Please note that clearance of a proposed transaction by the Compliance Officer does not constitute legal advice or otherwise acknowledge that a member of the Pre-Clearance Group does not possess MNPI. Insiders must ultimately make their own judgments regarding, and are personally responsible for determining, whether they are in possession of MNPI.
IV.Potential Criminal and Civil Liability and/or Disciplinary Action
Civil and criminal penalties and disciplinary action by the Company, which may include termination or other appropriate action, may result from transacting on MNPI regarding the Company.

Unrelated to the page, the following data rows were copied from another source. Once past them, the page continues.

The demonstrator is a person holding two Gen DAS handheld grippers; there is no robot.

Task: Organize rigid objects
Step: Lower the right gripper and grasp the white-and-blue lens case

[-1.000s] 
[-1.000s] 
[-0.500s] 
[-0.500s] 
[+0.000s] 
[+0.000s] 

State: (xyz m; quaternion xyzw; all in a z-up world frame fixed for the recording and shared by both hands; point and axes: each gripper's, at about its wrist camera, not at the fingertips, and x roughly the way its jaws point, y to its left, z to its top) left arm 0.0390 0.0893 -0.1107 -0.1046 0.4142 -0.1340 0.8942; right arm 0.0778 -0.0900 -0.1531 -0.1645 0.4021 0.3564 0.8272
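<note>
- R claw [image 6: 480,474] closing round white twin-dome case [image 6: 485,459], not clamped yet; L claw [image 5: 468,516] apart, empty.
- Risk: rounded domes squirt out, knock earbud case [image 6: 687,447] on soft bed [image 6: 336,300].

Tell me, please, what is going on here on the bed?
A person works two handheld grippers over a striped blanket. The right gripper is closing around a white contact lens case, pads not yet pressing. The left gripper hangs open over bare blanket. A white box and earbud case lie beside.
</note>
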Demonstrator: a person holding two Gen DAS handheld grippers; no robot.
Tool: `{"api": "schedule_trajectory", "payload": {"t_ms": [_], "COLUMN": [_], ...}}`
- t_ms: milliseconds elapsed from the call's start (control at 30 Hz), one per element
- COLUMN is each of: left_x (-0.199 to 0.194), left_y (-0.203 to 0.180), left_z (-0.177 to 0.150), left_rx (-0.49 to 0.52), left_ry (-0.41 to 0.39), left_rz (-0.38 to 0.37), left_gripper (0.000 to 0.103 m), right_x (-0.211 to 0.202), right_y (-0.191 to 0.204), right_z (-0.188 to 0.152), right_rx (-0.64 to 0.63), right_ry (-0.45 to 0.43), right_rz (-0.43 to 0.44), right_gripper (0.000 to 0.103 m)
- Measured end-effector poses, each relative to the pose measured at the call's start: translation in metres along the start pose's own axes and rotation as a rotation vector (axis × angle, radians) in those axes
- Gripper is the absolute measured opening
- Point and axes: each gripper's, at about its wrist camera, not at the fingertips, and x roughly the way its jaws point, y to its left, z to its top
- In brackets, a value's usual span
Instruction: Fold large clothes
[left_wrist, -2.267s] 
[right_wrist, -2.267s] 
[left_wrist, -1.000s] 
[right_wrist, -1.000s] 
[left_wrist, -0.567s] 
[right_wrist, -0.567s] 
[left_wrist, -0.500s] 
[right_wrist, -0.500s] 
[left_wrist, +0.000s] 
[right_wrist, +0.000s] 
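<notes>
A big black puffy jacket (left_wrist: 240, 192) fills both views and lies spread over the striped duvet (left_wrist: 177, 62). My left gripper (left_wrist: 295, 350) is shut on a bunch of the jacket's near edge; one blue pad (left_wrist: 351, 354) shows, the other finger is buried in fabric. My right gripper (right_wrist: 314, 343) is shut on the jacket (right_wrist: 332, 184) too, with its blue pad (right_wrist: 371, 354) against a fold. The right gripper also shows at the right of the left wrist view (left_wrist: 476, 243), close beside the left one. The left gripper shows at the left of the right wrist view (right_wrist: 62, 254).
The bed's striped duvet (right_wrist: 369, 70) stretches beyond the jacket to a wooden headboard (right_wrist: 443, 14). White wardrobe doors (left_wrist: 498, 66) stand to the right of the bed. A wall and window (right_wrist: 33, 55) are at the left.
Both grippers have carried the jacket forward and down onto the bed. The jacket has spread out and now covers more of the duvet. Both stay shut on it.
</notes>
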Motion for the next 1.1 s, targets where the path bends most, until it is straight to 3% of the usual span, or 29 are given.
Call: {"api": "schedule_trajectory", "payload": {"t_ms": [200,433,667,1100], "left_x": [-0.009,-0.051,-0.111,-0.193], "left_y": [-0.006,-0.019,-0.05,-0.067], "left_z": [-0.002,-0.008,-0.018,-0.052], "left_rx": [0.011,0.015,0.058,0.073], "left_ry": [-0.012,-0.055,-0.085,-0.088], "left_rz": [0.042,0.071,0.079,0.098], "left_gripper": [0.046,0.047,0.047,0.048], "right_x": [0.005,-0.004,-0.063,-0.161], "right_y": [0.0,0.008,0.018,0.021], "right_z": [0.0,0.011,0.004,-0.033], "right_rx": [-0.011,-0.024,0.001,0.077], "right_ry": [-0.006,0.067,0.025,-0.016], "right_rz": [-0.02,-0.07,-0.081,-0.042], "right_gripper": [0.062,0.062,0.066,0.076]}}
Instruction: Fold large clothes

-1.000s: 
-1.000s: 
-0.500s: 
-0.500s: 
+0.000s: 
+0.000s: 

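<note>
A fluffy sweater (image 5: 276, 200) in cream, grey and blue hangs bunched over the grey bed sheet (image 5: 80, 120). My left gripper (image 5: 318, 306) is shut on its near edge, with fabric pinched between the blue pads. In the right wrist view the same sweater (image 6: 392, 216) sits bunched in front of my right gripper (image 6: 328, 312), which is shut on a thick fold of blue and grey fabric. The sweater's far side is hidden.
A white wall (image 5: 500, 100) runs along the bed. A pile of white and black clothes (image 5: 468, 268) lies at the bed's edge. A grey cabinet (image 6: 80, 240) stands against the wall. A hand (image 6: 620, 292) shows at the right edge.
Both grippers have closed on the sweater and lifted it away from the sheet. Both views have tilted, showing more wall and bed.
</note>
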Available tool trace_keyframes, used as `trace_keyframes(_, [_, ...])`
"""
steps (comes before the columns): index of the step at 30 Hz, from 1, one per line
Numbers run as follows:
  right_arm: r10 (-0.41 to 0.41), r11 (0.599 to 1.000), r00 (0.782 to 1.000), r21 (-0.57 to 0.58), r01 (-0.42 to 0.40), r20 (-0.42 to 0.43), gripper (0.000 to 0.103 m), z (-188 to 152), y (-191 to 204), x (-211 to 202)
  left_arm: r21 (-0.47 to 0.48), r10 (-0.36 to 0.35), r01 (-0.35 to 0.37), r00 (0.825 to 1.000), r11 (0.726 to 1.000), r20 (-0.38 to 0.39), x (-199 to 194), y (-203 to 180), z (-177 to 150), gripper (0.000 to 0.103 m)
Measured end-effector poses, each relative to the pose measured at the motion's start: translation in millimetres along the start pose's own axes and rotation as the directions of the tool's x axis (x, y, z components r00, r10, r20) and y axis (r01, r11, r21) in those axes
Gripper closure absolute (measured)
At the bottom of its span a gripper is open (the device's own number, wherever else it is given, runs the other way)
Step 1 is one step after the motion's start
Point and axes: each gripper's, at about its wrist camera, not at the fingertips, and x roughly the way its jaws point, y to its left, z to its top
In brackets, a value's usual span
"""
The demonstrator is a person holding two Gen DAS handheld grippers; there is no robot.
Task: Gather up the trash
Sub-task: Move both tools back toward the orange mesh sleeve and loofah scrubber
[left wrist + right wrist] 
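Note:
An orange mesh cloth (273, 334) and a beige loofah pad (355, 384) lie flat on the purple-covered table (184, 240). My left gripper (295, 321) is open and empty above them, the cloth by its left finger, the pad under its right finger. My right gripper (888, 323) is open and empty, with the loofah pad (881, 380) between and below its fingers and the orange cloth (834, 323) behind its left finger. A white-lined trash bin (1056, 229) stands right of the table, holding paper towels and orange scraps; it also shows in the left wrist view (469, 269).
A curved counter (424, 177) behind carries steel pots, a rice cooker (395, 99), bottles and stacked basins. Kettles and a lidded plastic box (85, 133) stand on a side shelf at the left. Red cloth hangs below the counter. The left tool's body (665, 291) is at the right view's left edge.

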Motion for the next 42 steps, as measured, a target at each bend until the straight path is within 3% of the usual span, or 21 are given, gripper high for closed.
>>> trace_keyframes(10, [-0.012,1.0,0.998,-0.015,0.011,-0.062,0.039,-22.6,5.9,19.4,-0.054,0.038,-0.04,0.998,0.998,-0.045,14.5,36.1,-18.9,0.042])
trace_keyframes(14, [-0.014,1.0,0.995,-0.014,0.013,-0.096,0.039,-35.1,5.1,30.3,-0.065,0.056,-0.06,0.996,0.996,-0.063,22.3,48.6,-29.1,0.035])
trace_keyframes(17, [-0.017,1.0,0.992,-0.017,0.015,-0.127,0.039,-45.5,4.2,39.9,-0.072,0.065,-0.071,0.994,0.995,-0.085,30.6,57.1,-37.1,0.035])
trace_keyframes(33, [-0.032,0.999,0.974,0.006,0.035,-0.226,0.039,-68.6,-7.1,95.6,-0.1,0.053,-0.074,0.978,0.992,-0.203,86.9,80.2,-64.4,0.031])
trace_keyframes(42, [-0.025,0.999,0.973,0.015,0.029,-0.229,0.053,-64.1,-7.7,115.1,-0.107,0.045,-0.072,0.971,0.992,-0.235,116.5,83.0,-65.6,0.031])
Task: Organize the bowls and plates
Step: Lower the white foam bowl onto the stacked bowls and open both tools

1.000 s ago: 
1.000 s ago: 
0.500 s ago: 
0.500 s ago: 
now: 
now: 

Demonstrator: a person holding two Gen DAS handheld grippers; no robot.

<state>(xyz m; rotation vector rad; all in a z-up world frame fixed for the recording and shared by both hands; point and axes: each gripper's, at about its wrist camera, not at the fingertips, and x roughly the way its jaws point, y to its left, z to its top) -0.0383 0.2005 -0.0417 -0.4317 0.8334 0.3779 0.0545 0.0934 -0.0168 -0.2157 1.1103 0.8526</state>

The Company will not engage in transactions in the Company’s equity securities (as defined in the Securities Exchange Act of 1934 (the “Exchange Act”)) while aware of MNPI relating to the Company or its securities, except for:
•transactions with plan participants (or their permitted assignees) pursuant to an equity-based compensation plan of the Company;
•transactions with holders of outstanding options, warrants, rights, convertible securities or other derivative securities that are issued by the Company and that result from the holder’s exercise, conversion or other election pursuant to the terms of the security or result from the Company’s
exercise, notice of redemption or conversion, or other election made pursuant to the terms of the security;
•transactions made pursuant to written plans for transacting in the Company’s securities that, at the time adopted, conform to all of the requirements of Exchange Act Rule 10b5-1 as then in effect;
•transactions with counterparties who are at the time also aware of the MNPI or who acknowledge, agree or represent that they are aware that the Company may possess MNPI but are not relying on the disclosure or omission to disclose to them of any such information; or
•any other transaction expressly authorized by the Board or any committee thereof, or by senior management in consultation with the Compliance Officer.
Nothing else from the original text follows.